Lion’s Mane: A Non-Psychoactive Option
Not all mushroom research involves psychedelics. Lion’s mane, a culinary and medicinal mushroom available as a supplement, has drawn attention for its potential mood-related benefits through a completely different mechanism. It appears to stimulate production of a protein called BDNF, which supports the growth and survival of brain cells, somewhat paralleling the neuroplasticity effects of psilocybin but without any psychoactive properties.

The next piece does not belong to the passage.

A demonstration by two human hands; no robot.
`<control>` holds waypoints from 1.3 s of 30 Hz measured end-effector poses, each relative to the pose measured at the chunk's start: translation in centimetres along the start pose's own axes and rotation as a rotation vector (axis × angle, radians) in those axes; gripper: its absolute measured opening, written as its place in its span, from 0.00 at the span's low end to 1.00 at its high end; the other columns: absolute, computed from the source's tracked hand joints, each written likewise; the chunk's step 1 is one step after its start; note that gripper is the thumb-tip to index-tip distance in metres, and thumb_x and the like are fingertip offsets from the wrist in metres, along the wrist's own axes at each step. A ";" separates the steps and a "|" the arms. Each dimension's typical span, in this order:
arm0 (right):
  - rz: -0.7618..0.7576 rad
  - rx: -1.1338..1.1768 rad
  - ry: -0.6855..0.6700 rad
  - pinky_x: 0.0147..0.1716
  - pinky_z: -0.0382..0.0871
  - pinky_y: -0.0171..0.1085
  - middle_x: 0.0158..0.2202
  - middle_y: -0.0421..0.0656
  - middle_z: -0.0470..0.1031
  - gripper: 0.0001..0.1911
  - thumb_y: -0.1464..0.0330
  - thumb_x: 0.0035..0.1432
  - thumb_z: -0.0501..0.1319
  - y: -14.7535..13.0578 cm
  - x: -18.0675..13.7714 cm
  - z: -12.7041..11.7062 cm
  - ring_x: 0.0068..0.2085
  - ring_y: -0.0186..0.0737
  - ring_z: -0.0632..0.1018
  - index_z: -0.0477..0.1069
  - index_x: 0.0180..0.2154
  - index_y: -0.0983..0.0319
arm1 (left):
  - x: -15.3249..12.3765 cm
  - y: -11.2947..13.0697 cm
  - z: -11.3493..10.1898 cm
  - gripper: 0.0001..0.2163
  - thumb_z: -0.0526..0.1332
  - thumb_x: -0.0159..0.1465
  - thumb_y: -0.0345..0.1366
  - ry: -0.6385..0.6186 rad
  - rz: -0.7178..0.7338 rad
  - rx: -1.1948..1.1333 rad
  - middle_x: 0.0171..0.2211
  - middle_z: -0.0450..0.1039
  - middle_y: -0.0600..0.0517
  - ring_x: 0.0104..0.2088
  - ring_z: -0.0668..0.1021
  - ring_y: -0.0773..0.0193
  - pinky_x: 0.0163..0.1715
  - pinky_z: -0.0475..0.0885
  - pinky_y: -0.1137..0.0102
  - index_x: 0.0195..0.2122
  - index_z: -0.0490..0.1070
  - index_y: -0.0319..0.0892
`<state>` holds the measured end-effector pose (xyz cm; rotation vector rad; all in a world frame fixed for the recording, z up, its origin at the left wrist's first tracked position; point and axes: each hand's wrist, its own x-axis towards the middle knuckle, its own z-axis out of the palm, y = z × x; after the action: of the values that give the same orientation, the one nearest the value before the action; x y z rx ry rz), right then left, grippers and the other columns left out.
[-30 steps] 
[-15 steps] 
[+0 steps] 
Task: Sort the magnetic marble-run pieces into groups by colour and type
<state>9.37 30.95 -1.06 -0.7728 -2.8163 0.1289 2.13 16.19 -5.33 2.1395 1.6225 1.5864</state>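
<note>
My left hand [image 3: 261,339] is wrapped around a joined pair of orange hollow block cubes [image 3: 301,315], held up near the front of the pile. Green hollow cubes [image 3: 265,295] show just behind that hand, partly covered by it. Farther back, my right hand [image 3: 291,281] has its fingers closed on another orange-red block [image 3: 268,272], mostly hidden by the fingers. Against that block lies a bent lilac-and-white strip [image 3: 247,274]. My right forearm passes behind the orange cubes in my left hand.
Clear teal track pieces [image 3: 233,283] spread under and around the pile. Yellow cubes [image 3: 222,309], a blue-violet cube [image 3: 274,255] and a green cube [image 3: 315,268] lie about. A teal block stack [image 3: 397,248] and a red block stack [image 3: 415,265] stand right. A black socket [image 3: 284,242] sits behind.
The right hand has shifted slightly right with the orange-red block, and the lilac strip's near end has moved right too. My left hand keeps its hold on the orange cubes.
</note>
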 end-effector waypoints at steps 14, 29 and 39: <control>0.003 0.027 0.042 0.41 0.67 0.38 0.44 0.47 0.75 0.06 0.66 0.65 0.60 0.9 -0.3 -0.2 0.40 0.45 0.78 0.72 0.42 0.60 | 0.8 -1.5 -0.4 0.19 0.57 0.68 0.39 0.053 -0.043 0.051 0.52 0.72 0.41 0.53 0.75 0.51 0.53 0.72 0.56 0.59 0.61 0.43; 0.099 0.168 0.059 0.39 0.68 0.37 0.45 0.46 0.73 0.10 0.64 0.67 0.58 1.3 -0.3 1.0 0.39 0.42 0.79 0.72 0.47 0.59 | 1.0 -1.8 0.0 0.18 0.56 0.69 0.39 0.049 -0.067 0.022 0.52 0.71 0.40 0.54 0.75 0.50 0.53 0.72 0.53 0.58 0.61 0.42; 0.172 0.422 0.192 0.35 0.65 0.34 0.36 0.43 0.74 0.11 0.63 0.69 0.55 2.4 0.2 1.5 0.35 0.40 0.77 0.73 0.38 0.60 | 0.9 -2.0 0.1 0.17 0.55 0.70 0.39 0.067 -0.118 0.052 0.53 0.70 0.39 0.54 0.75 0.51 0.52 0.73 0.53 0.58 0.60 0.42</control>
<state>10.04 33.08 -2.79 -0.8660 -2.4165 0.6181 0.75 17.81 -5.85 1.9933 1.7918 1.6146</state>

A double-blind pilot study in young adults found mood improvements associated with lion’s mane supplementation, and a separate trial in overweight adults reported reductions in depression, anxiety, and sleep problems after eight weeks of daily supplementation at 550 milligrams. These mood improvements were linked to changes in BDNF-related markers. The evidence is still early-stage and based on small studies, so lion’s mane shouldn’t be considered a proven treatment for depression. But for someone interested in mushroom-based approaches who isn’t a candidate for psilocybin therapy, it represents a legal, accessible option with a plausible biological rationale.
Where Things Stand Legally
Psilocybin has been classified as a Schedule I controlled substance in the United States since 1971, meaning it’s illegal to manufacture, possess, or distribute outside of approved research. In 2018 and 2019, the FDA granted psilocybin “Breakthrough Therapy” designation for both treatment-resistant depression and major depressive disorder, a status that speeds up the review process for drugs that show substantial improvement over existing treatments. This designation doesn’t mean approval. It means the FDA considers the early evidence promising enough to fast-track development. A handful of U.S. cities and the state of Oregon have created legal frameworks for supervised psilocybin use, but these operate independently from the federal approval process.